-- Stored data --
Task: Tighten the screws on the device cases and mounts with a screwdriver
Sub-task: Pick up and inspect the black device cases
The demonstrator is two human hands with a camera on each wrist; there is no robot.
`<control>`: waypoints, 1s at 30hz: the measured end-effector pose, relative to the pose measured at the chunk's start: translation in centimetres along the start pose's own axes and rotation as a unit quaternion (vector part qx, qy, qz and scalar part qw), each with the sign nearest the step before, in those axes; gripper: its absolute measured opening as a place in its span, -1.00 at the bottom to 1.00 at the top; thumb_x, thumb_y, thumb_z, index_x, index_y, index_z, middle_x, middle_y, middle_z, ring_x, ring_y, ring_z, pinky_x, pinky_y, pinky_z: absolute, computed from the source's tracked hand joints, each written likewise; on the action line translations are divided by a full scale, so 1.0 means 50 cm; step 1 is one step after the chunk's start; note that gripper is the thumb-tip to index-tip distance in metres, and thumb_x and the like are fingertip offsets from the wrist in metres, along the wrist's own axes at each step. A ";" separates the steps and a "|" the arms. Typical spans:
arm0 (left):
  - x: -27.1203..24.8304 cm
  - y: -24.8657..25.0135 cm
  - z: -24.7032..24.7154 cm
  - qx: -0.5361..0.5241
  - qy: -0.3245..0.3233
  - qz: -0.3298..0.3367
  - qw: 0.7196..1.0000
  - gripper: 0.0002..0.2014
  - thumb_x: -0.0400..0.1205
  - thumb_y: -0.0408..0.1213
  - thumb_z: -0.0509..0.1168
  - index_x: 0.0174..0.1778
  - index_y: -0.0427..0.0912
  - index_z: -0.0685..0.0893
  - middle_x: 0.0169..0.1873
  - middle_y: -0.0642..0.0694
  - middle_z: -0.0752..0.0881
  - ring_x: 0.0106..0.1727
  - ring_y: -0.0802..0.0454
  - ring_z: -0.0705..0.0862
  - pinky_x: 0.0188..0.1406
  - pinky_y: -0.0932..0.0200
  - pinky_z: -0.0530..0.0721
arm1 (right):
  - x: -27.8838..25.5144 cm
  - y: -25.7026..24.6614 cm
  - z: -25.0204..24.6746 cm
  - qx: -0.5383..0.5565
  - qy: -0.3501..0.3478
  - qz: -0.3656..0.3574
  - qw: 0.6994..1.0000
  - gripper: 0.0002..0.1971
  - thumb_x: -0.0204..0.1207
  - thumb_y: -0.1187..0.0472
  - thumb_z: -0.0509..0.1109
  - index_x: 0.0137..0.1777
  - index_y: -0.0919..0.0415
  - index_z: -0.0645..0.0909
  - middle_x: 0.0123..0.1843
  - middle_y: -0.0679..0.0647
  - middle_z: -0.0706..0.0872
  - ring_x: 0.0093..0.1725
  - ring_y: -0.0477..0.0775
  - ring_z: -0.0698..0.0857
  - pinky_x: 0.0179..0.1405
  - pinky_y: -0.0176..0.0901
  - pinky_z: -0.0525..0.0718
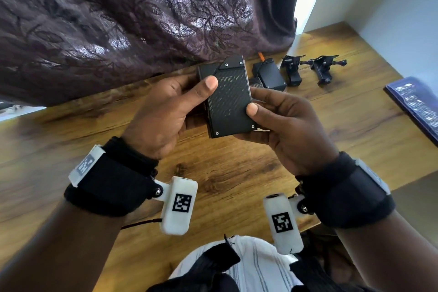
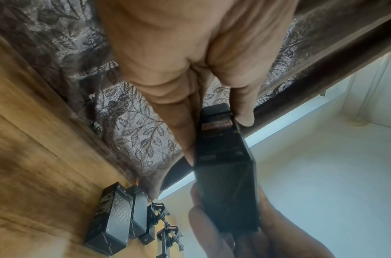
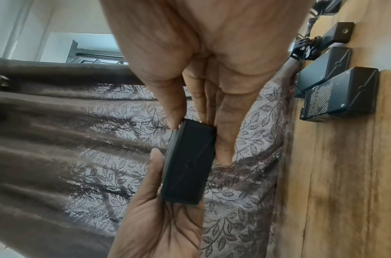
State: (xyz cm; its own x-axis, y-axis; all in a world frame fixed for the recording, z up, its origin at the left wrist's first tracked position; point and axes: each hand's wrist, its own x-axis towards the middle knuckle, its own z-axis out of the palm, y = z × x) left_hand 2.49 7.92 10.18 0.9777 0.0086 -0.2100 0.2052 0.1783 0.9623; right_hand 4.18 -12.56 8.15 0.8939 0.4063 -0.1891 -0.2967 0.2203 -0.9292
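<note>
A black device case point(image 1: 227, 99) with a carbon-weave face and small screws at its corners is held above the wooden table point(image 1: 225, 173). My left hand point(image 1: 199, 91) grips its left side, thumb on the top face. Gripping the right edge is my right hand point(image 1: 258, 101), thumb and forefinger on it. In the left wrist view the case point(image 2: 225, 174) sits between the thumb and fingers of the left hand point(image 2: 212, 125). The right wrist view shows its narrow end point(image 3: 188, 165) pinched by the right hand point(image 3: 199, 122). Neither hand holds a screwdriver.
Two more black cases point(image 1: 270, 76) and two black mounts point(image 1: 291, 71) point(image 1: 324, 69) lie at the back right of the table. A small orange object point(image 1: 260, 55) pokes out at the foot of the purple leaf-patterned curtain point(image 1: 142, 19). A blue booklet point(image 1: 414, 104) lies far right.
</note>
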 end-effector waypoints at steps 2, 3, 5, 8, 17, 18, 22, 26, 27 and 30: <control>0.003 0.002 -0.003 0.001 -0.003 0.005 1.000 -0.64 0.55 -0.09 0.41 0.22 -0.15 0.77 0.09 -0.06 0.89 0.10 0.02 0.86 -0.08 0.10 0.84 | 0.002 0.002 0.002 0.002 0.005 0.001 1.000 -0.61 0.66 0.37 0.34 0.48 0.35 0.58 0.29 0.30 0.79 0.26 0.36 0.78 0.09 0.17 0.82; 0.004 0.005 -0.004 -0.002 -0.004 0.007 1.000 -0.65 0.54 -0.10 0.41 0.21 -0.14 0.77 0.07 -0.06 0.89 0.09 0.03 0.87 -0.09 0.11 0.84 | 0.003 0.001 0.003 0.003 0.008 -0.001 1.000 -0.62 0.66 0.36 0.34 0.48 0.36 0.59 0.29 0.29 0.79 0.26 0.35 0.78 0.10 0.17 0.82; 0.005 0.006 -0.006 -0.006 -0.004 0.007 1.000 -0.67 0.53 -0.11 0.41 0.17 -0.13 0.78 0.04 -0.03 0.90 0.06 0.05 0.87 -0.10 0.12 0.84 | 0.002 0.001 0.006 0.001 0.007 -0.002 1.000 -0.61 0.66 0.35 0.34 0.48 0.36 0.59 0.30 0.30 0.78 0.27 0.36 0.78 0.12 0.19 0.81; 0.005 0.007 -0.008 0.000 -0.010 0.005 1.000 -0.67 0.53 -0.10 0.41 0.18 -0.13 0.77 0.04 -0.03 0.90 0.08 0.05 0.87 -0.08 0.13 0.84 | -0.001 0.000 0.009 0.005 0.008 0.000 1.000 -0.56 0.60 0.29 0.38 0.47 0.38 0.59 0.31 0.33 0.77 0.28 0.38 0.77 0.12 0.19 0.81; -0.010 -0.010 -0.010 0.182 -0.008 0.020 0.983 -0.79 0.74 -0.05 0.39 0.27 0.04 0.74 0.09 0.02 0.88 0.13 -0.07 0.85 0.02 -0.14 0.87 | 0.006 -0.011 0.017 -0.095 0.049 -0.031 0.994 -0.69 0.56 0.41 0.49 0.30 0.32 0.70 0.09 0.24 0.87 0.08 0.28 0.86 0.10 0.37 0.80; -0.015 -0.014 -0.012 0.223 0.001 0.029 0.974 -0.76 0.75 -0.05 0.39 0.31 0.05 0.73 0.08 0.01 0.87 0.09 -0.08 0.85 0.02 -0.22 0.87 | 0.009 -0.010 0.022 -0.120 0.058 -0.038 0.990 -0.69 0.55 0.40 0.51 0.29 0.31 0.71 0.07 0.23 0.87 0.07 0.27 0.87 0.09 0.41 0.79; -0.036 -0.011 -0.014 0.263 0.013 0.062 0.963 -0.57 0.64 0.22 0.42 0.36 0.11 0.73 0.01 0.21 0.84 0.05 0.12 0.84 0.11 -0.22 0.85 | 0.016 -0.005 0.044 -0.259 0.098 -0.122 0.953 -0.69 0.50 0.26 0.61 0.24 0.18 0.76 -0.03 0.04 0.89 -0.04 0.05 0.88 -0.04 0.25 0.86; -0.038 -0.011 -0.018 0.156 -0.015 0.036 0.987 -0.52 0.67 0.14 0.42 0.37 -0.11 0.71 0.19 -0.12 0.85 0.20 -0.07 0.85 0.24 -0.19 0.82 | -0.002 -0.018 0.075 -0.374 0.091 -0.202 0.901 -0.65 0.52 0.10 0.60 0.31 0.05 0.75 0.07 -0.18 0.85 0.06 -0.24 0.82 0.01 -0.12 0.83; -0.037 -0.016 -0.023 0.134 -0.024 0.039 0.990 -0.54 0.71 0.06 0.39 0.40 -0.18 0.69 0.22 -0.17 0.84 0.22 -0.11 0.84 0.24 -0.21 0.82 | -0.008 -0.020 0.078 -0.389 0.076 -0.216 0.892 -0.64 0.54 0.10 0.58 0.34 0.05 0.74 0.12 -0.18 0.84 0.09 -0.25 0.80 0.03 -0.16 0.82; -0.037 -0.038 -0.038 0.014 -0.061 0.035 0.997 -0.63 0.74 -0.11 0.27 0.39 -0.22 0.67 0.25 -0.20 0.83 0.32 -0.15 0.79 0.23 -0.11 0.79 | -0.021 -0.026 0.076 -0.412 0.033 -0.231 0.881 -0.57 0.52 0.11 0.52 0.40 0.07 0.73 0.32 -0.16 0.78 0.21 -0.27 0.76 0.19 -0.21 0.77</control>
State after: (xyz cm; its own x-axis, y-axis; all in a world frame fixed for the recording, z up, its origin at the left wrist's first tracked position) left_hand 0.18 9.45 8.39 0.9876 -0.1005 -0.1203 0.1349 0.1546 0.9787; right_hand 2.37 -9.88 10.79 0.8806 0.3844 0.2771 0.4246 -0.3801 -0.8217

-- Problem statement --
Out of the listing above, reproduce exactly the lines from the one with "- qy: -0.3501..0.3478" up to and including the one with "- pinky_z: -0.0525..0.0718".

-- Answer to this task --
  - qy: -0.3501..0.3478
  - qz: -0.3656..0.3574
  - qw: 0.6994..1.0000
  - gripper: 0.0002..0.1971
  - thumb_x: -0.0204..0.1207
  - thumb_y: -0.1187..0.0472
  - thumb_z: -0.0509..0.1109
  - index_x: 0.0137..0.1777
  - index_y: -0.0919..0.0415
  - index_z: -0.0645..0.0909
  - middle_x: 0.0123..0.1843
  - middle_y: -0.0679..0.0647
  - middle_z: -0.0706..0.0872
  - ring_x: 0.0093..0.1725
  - ring_y: -0.0477..0.0775
  - ring_z: -0.0698..0.0857
  - pinky_x: 0.0179..0.1405
  - pinky_y: -0.0176..0.0901
  - pinky_z: -0.0525..0.0718

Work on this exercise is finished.